Exercise goal ::
Once the line containing "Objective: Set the" is found in the entries below, reproduce it and every line after it, stopping at and including the line containing "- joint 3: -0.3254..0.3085"; reproduce nothing else, and keep each line exact.

The data ::
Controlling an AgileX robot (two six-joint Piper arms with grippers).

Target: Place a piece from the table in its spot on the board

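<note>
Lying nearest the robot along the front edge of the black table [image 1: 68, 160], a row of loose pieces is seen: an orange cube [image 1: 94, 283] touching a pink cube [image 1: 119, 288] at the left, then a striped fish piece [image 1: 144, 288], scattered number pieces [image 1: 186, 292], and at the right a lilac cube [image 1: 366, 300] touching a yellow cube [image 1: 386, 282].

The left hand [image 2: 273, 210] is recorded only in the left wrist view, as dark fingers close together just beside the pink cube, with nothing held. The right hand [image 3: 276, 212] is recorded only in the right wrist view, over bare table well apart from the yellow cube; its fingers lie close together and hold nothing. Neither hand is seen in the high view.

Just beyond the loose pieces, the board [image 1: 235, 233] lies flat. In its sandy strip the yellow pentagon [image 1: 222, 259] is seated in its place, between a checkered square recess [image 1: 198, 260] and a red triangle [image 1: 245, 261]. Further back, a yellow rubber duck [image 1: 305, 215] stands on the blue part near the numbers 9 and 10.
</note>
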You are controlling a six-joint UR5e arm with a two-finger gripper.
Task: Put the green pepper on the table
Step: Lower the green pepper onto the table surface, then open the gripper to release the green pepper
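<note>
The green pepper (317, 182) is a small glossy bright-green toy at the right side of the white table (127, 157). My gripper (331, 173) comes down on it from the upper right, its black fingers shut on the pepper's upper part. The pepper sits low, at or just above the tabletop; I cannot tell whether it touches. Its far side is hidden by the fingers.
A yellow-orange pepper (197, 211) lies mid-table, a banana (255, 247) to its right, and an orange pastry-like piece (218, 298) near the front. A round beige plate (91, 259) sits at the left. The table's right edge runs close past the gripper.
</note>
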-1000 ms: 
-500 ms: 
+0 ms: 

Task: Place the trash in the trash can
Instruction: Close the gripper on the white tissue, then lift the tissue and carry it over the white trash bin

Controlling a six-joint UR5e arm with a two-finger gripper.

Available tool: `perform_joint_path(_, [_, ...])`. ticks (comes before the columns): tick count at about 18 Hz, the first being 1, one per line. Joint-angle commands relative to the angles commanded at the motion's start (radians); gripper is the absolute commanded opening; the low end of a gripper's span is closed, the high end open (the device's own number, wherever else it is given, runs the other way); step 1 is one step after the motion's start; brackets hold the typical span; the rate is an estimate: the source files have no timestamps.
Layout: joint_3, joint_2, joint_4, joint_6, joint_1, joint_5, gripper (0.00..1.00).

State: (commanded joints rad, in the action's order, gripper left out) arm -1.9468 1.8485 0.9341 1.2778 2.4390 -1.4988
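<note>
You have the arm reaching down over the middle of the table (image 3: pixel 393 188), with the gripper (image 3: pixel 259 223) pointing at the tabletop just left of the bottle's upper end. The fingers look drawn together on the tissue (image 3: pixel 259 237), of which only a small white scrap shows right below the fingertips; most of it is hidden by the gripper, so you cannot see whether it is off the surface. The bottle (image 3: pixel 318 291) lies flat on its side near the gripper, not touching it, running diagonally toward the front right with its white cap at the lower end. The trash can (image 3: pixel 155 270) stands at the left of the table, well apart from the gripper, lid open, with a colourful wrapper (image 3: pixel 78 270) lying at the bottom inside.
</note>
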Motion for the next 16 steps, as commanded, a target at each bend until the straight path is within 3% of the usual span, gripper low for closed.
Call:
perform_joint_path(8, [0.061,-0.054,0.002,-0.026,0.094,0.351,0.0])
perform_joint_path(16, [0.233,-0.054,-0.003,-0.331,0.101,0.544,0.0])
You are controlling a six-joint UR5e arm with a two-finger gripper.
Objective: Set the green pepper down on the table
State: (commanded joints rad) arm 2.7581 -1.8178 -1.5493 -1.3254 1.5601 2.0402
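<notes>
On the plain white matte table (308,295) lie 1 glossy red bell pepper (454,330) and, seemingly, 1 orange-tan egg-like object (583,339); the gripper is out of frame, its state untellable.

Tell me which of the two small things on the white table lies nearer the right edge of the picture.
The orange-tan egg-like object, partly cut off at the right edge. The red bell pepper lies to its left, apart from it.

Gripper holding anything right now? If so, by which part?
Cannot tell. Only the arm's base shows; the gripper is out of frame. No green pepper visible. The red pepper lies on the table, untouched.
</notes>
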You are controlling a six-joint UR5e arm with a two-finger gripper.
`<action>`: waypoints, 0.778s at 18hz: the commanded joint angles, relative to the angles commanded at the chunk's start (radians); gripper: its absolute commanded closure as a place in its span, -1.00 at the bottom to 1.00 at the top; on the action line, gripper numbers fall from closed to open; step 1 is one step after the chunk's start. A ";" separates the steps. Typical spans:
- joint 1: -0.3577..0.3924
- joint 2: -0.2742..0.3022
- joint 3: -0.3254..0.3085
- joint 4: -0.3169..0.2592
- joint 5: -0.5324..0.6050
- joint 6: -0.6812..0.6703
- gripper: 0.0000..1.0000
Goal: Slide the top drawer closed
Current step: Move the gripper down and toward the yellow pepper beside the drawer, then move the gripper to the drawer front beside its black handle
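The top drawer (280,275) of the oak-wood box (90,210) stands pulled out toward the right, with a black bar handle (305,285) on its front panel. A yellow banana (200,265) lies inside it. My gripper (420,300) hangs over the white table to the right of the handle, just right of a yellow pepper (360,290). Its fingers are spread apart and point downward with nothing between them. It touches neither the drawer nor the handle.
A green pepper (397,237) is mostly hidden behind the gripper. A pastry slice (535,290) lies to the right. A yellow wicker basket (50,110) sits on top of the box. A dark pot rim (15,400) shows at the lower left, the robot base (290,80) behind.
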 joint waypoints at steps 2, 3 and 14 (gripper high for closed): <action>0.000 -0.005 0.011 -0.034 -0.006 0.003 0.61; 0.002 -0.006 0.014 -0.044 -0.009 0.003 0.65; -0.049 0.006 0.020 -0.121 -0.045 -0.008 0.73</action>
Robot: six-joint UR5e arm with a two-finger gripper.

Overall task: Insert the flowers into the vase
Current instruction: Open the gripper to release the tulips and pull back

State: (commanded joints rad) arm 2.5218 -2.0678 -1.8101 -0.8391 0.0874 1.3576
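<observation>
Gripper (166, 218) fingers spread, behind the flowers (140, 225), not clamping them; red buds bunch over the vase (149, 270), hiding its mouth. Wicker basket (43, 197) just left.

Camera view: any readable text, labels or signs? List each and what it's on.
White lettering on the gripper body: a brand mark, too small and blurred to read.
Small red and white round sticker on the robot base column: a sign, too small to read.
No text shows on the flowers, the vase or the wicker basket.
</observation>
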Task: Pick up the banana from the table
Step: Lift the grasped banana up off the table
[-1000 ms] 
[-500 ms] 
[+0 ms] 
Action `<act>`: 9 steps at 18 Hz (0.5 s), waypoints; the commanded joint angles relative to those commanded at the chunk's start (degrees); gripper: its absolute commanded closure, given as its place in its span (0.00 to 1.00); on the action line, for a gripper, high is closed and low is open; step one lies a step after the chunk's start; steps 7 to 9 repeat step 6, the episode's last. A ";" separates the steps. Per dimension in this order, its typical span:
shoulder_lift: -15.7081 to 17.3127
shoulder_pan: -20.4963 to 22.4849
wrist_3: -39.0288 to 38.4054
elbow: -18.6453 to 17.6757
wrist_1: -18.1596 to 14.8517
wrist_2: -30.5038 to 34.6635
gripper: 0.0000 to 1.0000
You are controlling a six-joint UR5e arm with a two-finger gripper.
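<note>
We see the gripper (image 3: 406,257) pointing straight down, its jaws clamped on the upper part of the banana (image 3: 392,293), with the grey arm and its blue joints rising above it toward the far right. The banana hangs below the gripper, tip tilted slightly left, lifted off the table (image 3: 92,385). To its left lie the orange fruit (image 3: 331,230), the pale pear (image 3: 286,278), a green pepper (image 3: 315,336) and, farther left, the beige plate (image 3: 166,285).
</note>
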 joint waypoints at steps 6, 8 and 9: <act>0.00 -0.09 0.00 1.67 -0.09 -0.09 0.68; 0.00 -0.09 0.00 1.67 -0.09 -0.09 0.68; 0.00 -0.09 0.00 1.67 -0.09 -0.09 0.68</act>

Output of the exercise ::
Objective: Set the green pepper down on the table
State: (commanded joints rad) arm 2.7581 -1.8178 -1.5493 -1.3254 1.5601 2.0402
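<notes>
On the plain white matte table (308,295) lie 1 glossy red bell pepper (454,330) and, seemingly, 1 orange-tan egg-like object (583,339); the gripper is out of frame, its state untellable.

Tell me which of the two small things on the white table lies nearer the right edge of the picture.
The orange-tan egg-like object, partly cut off at the right edge. The red bell pepper lies to its left, apart from it.

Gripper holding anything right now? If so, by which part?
Cannot tell. Only the arm's base shows; the gripper is out of frame. No green pepper visible. The red pepper lies on the table, untouched.
</notes>
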You are controlling a six-joint UR5e arm with a two-finger gripper.
`<action>`: waypoints, 0.778s at 18hz: the commanded joint angles, relative to the angles commanded at the chunk's start (radians); gripper: its absolute commanded closure as a place in its span, -1.00 at the bottom to 1.00 at the top; on the action line, gripper numbers fall from closed to open; step 1 is one step after the chunk's start. A ";" separates the steps. Typical spans:
- joint 1: -0.3577..0.3924
- joint 2: -0.2742..0.3022
- joint 3: -0.3254..0.3085

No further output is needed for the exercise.